TORONTO -- Oakland Athletics manager Tony La Russa spent a lot of time last night explaining why he brought on right-hander Jeff Russell to pitch to left-handed John Olerud in the eighth inning of the A's 4-3 playoff victory over the Toronto Blue Jays.
It really isn't so complicated. His most experienced left-handed set-up man (Rick Honeycutt) has been hampered by an abdominal strain and Russell is a quality late-inning stopper. Olerud singled to tie the game, but La Russa did not second-guess his decision.
"We have used left-handers against Olerud before and it did not work out great," he said. "To me, we had Honeycutt set up for a different part of their lineup. Russell was the guy we wanted to face Olerud. Olerud just did a great job."
La Russa also could have gone to stopper Dennis Eckersley in that situation. He has gotten four outs before. But Russell got the ball.
"We had Eck throwing, but the matchup I liked better was Olerud-Russell," La Russa said. "I like to start Eck fresh at the start of an inning."
The Blue Jays now have lost six straight playoff games at SkyDome. They lost the final two games here against the A's in 1990 and lost three straight here to the Minnesota Twins after splitting two at the Metrodome in 1991.
The A's have won their last seven playoff games and 13 of their last 14.
Winfield busts out
The home run by Dave Winfield in the sixth inning was his first in postseason play. The only other time he has appeared in the postseason was in 1981, when he played for the New York Yankees in the playoffs and World Series.
Where was Weiss?
Shortstop Walt Weiss was conspicuous by his absence from Oakland's starting lineup, but La Russa had several reasons for starting Mike Bordick instead.
For one, Weiss has one hit in 14 lifetime at-bats against last night's Toronto starter Jack Morris. For another, La Russa plans to rotate his middle infielders in an effort to get the best possible matchups against Toronto's tough three-man playoff rotation.
"The [numbers] figure into it a little bit," La Russa said, "but you also want to think a little bit about how you want to set it up for [today]."

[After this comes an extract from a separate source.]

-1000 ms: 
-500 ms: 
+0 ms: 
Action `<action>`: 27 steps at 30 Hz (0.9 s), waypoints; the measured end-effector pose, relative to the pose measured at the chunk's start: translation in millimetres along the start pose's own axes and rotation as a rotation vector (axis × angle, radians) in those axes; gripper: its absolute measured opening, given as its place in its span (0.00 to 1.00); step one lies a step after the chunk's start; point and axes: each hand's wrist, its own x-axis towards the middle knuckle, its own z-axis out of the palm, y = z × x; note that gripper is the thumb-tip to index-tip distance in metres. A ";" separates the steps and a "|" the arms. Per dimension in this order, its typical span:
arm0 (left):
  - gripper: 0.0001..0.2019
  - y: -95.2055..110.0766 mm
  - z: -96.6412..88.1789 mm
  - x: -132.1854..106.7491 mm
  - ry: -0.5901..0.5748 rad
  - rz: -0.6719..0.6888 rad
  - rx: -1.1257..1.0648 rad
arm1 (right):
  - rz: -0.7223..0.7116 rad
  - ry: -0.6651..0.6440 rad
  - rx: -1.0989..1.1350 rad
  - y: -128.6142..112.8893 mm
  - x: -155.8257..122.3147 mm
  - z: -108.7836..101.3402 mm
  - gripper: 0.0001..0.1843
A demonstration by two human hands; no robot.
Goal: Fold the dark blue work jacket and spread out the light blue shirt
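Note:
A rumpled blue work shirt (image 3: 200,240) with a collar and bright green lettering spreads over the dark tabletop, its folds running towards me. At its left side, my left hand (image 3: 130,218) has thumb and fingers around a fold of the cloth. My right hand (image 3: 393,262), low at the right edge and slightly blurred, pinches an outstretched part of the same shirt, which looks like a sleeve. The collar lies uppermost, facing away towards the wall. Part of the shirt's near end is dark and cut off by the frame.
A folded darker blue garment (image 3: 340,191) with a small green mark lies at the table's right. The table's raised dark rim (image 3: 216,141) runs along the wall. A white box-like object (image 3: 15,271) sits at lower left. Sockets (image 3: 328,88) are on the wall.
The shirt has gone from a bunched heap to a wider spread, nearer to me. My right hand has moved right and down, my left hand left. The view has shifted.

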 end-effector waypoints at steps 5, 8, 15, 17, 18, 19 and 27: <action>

Weiss apparently will start Game 2, with Bordick moving to second and Lance Blankenship moving to the bench, but Weiss' status as a starter remains uncertain. He did not complain about the decision to bench him against Morris.
"I came in today prepared for this," he said. "I wasn't banking on playing. My numbers aren't great. I haven't had a good year. What can I say?"
Cone on free agency
Tonight's Toronto starter, David Cone, played it coy when he was asked by a reporter from Kansas City if the Royals have a chance to reacquire him in the free-agent market this winter.
"Anybody has a chance at this point," he said. "It's tough to speculate on who is interested, and the last thing I want to do is create a distraction now."
Lachemann wooed by two
Oakland coach Rene Lachemann was interviewed Tuesday night for the managerial job with the new Florida Marlins. He also is considered a leading candidate to manage the Texas Rangers, though current manager Toby Harrah may be back.
"I'm all for what is best for him," La Russa said, when asked about the possibility of losing one of his right-hand men.
Rader on A's underdog status
Oakland coach Doug Rader had a logical explanation for the fact that the A's are not heavy favorites the way they were in consecutive playoff appearances in 1988, '89 and '90.
"In those years, we had heavier guys," he said. "We had heavy guys like Jose Canseco, Mark McGwire and Dave Parker. Now we have lighter guys like Jerry Browne and Mike Bordick. You can see why we aren't heavy favorites."
Cone on NL playoffs
"Barry Bonds and Andy Van Slyke have killed me over the years," he said. "They haven't been heard from yet, so I wouldn't count them out. But with Tom Glavine going for the Braves in the third game, that's a pretty tough assignment."
Carter's eye injury
A freakish accident from a fireworks show sent Joe Carter, Toronto's leading home run hitter, to the hospital with an eye injury Tuesday night.
Carter caught a stinging cinder in his left eye from fireworks before a Toronto Maple Leafs game.
"It didn't scare me," said Carter, wearing pale yellow sunglasses to shade his eyes from the lights inside SkyDome. "I knew I could still hit with one eye closed. Sometimes I hit with both eyes closed."